Let us start with what “race theory” is not. It is not a unified body of analytic work, nor does the signifier race name a singular object of investigation that would remain consistent across different theoretical traditions or schools of inquiry. If we can say anything at all about “race theory” in general, it is that the work of theorizing race remains fundamentally bound up in the effort to historicize the production of race as an epistemological category, as well as to address the centrality of race to the production of modern epistemologies; to situate racial tropologies within the wider discursive fields of modernity (discourses of gender, class, nationalism, empire, and mass culture, for example); and to chart the manifold articulations of racial epistemologies and discourses to institutionalized social practice—to the material conditions of raced bodies and raced subjects. In other words, if there is anything that “race theory,” in general, might tell us at the outset, it is that race is less an object than a field of inquiry—an inquiry into processes of racialization at the center of modern knowledges, discourses, and institutions.
What this means for the student of the novel is that the matter of race neither begins nor ends with the matter of racial “content”—of explicitly racialized themes or characters. The nineteenth-century realist novel, its critics tend to agree, variously engages the conditions of modernity, including the emergence and consolidation of industrial capitalism; the social and political ascendance of the bourgeoisie; the logic of the contract as the central principle of social relations (the Social Contract; wage labor); the effects of urbanization and the stranger sociality of the industrial metropolis; the sacralization of home and domestic relations as the scene of authentic human feeling and sympathies; the emergence of commodity culture and new prospects for the mass dissemination of social norms; and the turn to education and reform (e.g., the public school and the prison) as central institutions of social regulation through induced self-surveillance. Among the leitmotifs of the classic realist novel, then, we number the possibility and limits of individual autonomy and self-determination in a world of material inequality and ubiquitous social constraint; the relations between the propertied classes and the dispossessed as they comprise a (putatively organic) national people; the tensions between progress (civilizational advance) and the atomizing, alienating effects of urbanization and industrial production; and the division of urban space and social life into public and private domains that alternately enable and circumscribe self-interest and mobility on the basis of gender and age. All of these enumerations are partial and fragmentary but intended to sketch the broad social canvas on which the realist novel is drawn, in order to situate, in turn, this essay's main critical preoccupation with the racial grammar of the novel. Rather than locate the question of race in segregated topoi, or in explicitly raced (nonwhite) protagonists, this essay draws on some of the germinal scholarship in postcolonial and ethnic studies to suggest how the defining concerns of the realist novel—with individualism, freedom, property, progress, national identity, domesticity—are inextricably bound up in racialist thought and practice.

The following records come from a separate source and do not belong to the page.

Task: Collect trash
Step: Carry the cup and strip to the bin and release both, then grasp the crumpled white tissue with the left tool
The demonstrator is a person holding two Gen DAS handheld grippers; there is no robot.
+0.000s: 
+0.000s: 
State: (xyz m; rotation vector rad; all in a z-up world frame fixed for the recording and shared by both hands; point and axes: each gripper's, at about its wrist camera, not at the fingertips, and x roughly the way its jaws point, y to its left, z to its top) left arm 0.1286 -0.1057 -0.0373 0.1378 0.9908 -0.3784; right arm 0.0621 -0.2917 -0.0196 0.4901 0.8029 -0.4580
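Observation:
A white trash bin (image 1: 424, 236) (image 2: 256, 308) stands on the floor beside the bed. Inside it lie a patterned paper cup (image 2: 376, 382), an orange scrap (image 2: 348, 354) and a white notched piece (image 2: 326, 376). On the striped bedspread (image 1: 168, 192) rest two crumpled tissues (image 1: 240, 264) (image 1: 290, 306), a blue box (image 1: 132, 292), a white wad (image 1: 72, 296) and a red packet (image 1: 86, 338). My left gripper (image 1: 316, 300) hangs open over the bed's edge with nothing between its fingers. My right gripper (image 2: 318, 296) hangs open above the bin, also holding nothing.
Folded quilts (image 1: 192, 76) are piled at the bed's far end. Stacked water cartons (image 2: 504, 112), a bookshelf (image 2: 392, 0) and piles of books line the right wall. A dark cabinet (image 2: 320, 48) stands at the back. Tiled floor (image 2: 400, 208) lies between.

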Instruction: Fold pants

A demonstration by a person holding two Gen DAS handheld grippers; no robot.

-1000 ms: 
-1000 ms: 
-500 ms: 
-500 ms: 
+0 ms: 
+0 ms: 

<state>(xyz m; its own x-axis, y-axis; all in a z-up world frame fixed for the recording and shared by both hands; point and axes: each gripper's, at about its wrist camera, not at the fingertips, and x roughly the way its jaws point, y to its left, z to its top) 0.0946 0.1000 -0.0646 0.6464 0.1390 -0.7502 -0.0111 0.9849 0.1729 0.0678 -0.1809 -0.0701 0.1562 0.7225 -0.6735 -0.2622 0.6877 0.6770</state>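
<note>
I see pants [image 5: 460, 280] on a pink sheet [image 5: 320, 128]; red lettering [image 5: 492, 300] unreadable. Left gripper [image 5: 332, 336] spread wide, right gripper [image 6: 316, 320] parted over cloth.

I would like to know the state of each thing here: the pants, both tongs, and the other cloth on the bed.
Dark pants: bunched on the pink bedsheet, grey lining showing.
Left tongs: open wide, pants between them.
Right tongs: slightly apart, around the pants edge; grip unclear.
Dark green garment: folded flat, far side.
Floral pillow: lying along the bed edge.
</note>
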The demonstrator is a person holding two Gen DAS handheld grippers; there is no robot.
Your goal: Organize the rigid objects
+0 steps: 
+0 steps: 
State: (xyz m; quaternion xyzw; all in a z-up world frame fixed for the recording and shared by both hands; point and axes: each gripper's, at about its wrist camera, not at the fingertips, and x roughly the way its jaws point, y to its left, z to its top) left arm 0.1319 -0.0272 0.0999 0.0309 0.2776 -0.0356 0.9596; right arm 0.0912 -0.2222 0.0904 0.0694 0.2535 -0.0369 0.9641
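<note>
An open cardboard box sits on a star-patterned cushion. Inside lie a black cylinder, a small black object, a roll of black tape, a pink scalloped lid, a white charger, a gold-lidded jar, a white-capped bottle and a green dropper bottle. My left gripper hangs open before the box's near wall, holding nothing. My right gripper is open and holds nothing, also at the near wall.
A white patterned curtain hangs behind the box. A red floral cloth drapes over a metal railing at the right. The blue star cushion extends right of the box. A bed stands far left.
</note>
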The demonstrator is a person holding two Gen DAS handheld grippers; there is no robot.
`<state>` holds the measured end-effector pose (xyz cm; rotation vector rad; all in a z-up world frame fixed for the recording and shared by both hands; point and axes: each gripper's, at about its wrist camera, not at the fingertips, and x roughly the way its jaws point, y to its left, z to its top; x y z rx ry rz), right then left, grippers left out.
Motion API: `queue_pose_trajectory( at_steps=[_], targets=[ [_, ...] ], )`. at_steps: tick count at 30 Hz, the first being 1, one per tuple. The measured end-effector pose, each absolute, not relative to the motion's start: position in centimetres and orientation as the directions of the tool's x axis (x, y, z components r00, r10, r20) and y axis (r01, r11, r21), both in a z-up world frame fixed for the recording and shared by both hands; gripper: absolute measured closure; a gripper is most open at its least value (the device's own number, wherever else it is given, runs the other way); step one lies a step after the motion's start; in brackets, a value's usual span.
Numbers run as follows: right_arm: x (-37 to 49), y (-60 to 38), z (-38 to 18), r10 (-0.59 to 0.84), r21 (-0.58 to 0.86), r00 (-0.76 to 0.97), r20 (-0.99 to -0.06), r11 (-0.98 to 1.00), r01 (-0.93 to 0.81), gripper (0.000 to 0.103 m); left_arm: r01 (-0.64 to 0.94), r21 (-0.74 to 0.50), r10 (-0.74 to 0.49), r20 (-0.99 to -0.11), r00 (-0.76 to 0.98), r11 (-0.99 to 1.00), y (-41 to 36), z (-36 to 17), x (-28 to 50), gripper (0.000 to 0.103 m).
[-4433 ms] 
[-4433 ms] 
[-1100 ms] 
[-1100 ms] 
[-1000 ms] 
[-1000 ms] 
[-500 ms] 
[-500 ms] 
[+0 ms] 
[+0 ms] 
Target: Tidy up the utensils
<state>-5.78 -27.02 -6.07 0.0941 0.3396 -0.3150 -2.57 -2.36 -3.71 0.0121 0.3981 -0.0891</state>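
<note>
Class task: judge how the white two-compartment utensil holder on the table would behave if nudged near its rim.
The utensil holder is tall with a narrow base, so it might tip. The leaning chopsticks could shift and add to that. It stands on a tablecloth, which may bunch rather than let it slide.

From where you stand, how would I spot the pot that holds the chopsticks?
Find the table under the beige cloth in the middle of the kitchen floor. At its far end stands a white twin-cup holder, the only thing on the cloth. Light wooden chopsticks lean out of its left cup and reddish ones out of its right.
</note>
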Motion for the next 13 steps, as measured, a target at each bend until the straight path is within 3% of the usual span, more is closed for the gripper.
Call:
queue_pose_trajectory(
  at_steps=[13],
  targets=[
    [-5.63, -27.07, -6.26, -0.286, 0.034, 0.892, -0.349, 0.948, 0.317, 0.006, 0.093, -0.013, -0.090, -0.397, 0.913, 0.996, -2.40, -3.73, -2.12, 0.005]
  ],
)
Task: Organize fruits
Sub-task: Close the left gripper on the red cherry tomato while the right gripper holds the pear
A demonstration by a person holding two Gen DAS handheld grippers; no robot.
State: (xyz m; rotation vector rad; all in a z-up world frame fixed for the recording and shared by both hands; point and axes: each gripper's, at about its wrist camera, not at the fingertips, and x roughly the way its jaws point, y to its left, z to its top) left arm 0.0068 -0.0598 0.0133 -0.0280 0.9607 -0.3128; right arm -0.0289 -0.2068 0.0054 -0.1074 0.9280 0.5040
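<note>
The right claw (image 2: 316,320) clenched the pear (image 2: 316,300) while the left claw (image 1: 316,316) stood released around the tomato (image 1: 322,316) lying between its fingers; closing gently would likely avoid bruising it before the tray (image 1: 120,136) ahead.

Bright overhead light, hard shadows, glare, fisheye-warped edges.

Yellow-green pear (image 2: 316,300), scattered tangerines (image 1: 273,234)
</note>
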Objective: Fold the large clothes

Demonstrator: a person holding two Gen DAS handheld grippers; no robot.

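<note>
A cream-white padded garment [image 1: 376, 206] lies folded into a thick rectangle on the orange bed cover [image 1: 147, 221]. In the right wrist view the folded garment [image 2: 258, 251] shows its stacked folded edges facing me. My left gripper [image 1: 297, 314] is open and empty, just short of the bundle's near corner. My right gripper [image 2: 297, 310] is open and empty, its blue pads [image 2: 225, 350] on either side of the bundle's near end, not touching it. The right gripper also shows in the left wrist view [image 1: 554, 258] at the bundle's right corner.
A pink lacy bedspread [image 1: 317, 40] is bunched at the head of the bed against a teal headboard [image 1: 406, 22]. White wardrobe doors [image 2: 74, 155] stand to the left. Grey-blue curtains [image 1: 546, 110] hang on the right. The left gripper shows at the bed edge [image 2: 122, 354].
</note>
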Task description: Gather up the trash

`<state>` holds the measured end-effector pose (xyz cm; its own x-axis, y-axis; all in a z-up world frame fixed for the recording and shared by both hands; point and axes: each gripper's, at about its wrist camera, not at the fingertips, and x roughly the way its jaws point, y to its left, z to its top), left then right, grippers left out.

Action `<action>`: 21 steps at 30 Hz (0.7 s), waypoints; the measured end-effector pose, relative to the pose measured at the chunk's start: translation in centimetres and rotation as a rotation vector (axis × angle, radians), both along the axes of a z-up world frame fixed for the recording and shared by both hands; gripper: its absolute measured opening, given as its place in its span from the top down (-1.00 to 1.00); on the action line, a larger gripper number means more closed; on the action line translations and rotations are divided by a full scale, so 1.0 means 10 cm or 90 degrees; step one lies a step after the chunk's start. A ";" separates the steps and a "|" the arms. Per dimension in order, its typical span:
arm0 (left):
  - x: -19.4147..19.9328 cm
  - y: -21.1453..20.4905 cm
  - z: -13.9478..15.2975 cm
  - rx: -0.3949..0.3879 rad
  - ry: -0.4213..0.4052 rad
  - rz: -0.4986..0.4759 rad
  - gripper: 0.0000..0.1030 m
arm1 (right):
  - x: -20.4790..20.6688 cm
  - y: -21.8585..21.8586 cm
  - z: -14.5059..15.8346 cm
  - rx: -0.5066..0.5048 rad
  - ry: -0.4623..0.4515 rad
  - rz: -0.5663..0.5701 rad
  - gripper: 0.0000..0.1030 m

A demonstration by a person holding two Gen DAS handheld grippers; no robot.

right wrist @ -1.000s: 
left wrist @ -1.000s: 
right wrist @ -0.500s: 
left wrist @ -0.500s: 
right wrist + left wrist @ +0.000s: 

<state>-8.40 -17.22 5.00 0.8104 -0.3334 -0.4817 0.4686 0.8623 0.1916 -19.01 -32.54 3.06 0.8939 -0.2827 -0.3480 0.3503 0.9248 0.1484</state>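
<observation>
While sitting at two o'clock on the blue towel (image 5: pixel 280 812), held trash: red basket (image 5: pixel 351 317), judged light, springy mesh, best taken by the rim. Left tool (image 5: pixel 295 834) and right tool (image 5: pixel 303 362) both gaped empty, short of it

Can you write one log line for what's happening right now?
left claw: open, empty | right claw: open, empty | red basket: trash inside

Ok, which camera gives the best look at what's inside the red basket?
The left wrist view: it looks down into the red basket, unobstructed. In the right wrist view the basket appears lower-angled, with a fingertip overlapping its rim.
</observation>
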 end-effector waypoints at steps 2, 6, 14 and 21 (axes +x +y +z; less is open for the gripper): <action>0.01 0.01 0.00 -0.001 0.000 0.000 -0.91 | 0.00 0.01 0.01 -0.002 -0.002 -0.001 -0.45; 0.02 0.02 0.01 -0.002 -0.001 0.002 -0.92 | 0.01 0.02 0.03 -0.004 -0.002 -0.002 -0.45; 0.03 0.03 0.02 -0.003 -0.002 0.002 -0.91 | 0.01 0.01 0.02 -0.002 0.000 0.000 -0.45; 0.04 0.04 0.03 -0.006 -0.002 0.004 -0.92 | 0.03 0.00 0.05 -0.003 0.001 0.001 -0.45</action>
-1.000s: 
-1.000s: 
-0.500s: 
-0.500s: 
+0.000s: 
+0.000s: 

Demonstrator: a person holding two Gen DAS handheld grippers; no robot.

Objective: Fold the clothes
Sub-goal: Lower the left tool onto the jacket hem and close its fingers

Race and European Modernity
Edward Said's watershed Orientalism (1979) in many respects set the stage for the subsequent wealth of inquiry into the fundamentally racialized character of European modernity (see MODERNIS). The organizing contention of Said's study is that the conceptions of “the Orient” and “the Oriental” wrought in the contexts of European imperial expansion and colonial rule are projections (fantasies of an “other”) that bear essentially no relation to Asian peoples as culturally heterogeneous, historical subjects, except—and the weight of this exception can hardly be overstated—insofar as the fiction of the “Orient” authorized and enabled forms of regulation, coercion, and expropriation with all too real, material consequences for the colonized (see IDEOLOGY). Orientalist discourse, Said argues, rehearses a structuring opposition of Orient to Occident, in which the backwardness, the arbitrary tyranny, the irrational customs, and the stasis of the former serve as the screen on which the progress, political emancipation, enlightened reason, and human advancement of the latter are writ large. The stake in Orientalism, then, is the legitimation of modern European national identities, political institutions, legal norms, governance strategies, scientific protocols, moral sensibility, and cultural ethos (see NATIONAL). While Orientalist discourse so insistently associates the racial difference of the colonized with atavism, irrationality, and the retrenchment of human possibility, this version of an Orient is original and proper to Europe, Said contends, and to a specifically modern cultural imaginary. At the same time, his work demonstrates, Europe is not self-contained, as its self-conception is forged along its peripheries, in relation to racially differentiated cultures and peoples.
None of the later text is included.